Your house is paid off and you don’t anticipate upgrading etc.
You spend about $70k a year but you could bring this down to $50k if required.
You are hopeful for 7% returns on average and want to incorporate 3% inflation.
Based on these really simple figures, your lower rate may be about $1.75M based on 25 times $70k.
You might however even bring this down further by using the $50k living figure which brings it down to $1.25M.
Now if you’re happy to go back to work if need be, you could quit your job the day you hit $1.25M.
This may not be enough to last you the rest of your life but it at least gives you a good cushion to work out what you want to do after a few years (after all, you can always go back to work to top up the money as needed).
Calculating your upper range
Taking the example above, our person may look at their spending rate of $70k each year and anticipate living for another 45 years.
Using this information, they might decide their upper range is $3.15M which is $70,000 each year for 45 years.
This assumes investment returns which keep up with inflation only and given there are likely to be some additional returns, there is a good chance this person could easily live on this amount.
But how could I ever save and invest this much money?
The problem with an early retirement is you have a lot more years you need to fund entirely from your savings. This means you need to save a lot of money.
One thing to note however is that your savings and investments don’t work linearly, they compound.
If you’ve spent the last 10 years building up your savings of $600k, this doesn’t mean in another 10, you’ll have $1.2M. In fact, to reach this amount (assuming a 7% return), you would only need to save for another 6 years.
And if you wanted $1.8M, only another 4 years.
It gets a lot easier to save in the later part of your saving journey if you are properly investing.
What about tax, superannuation access issues, Centrelink aged pension and sequencing risk?
There is a lot more to working out your early retirement number than the above but in practice, even with the best analysis, it’s still a bit of a guess.
The way to solve most of these issues is to be closer to your upper range than your lower range but life is short so you need to work out what you prioritise, lifestyle or certainty.
Is this that different from normal retirement?
The interesting thing about early retirement is it’s almost the exact same as normal retirement, just over a much longer period.
Even when you retire at 65, you still need an understanding of your spending rate, your expected life expectancy, and your expected returns. Having a range to assist decision making can be really helpful
What if you don’t want to retire early?
Most people don’t want to retire early and not only do I think this is normal, for the vast majority of people this is the better option.
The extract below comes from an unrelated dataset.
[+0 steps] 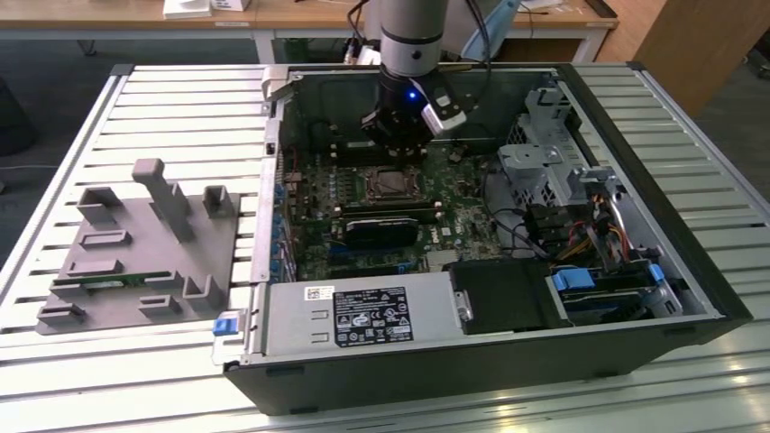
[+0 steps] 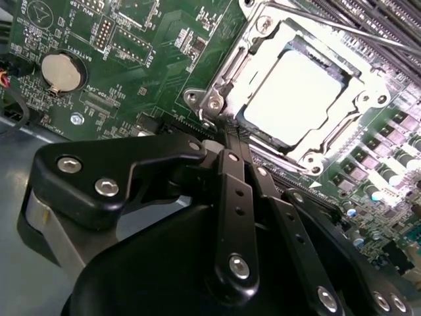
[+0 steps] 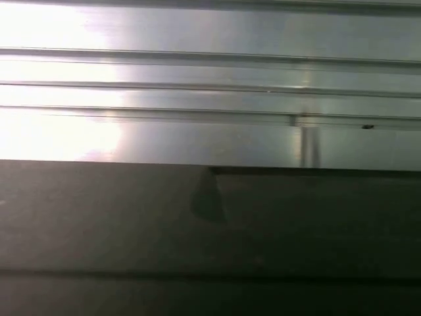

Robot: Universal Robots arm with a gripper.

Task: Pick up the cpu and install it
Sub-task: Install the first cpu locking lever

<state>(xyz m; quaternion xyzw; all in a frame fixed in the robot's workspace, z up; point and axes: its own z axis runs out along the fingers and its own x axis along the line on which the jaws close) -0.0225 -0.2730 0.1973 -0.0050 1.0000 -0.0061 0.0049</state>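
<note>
The cpu point(image 2: 299, 92), a shiny silver square, lies flat inside the metal-framed socket point(image 2: 217, 99) on the green motherboard point(image 2: 131, 39). In the exterior view the cpu point(image 1: 388, 186) sits in the middle of the open computer case. My gripper point(image 2: 227, 131) hangs just beside the socket's frame, its black fingers point(image 2: 231, 191) pressed together with nothing between them. From outside, the gripper point(image 1: 398, 149) is seen a little above and behind the socket, under the grey arm.
The open black computer case point(image 1: 481, 361) lies on a slatted metal table point(image 1: 180, 99). A grey tray point(image 1: 132, 244) with upright posts and a green memory stick point(image 1: 114, 281) stands at the exterior view's left. Drive cages and cables point(image 1: 565, 207) crowd the case's right side.
</note>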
Determining your range isn’t just for people who want to retire early however.
You may have spent the earlier part of your life focused on building a career maximising for income.
By hitting your ‘financial freedom number’, suddenly you have the option of pursuing a career for reasons other than money.
This might be a less stressful or more rewarding job. This might even be part-time.
Work is usually a healthy part of your life. But a little bit of passive income can make a big difference to your overall happiness prior to fully retiring.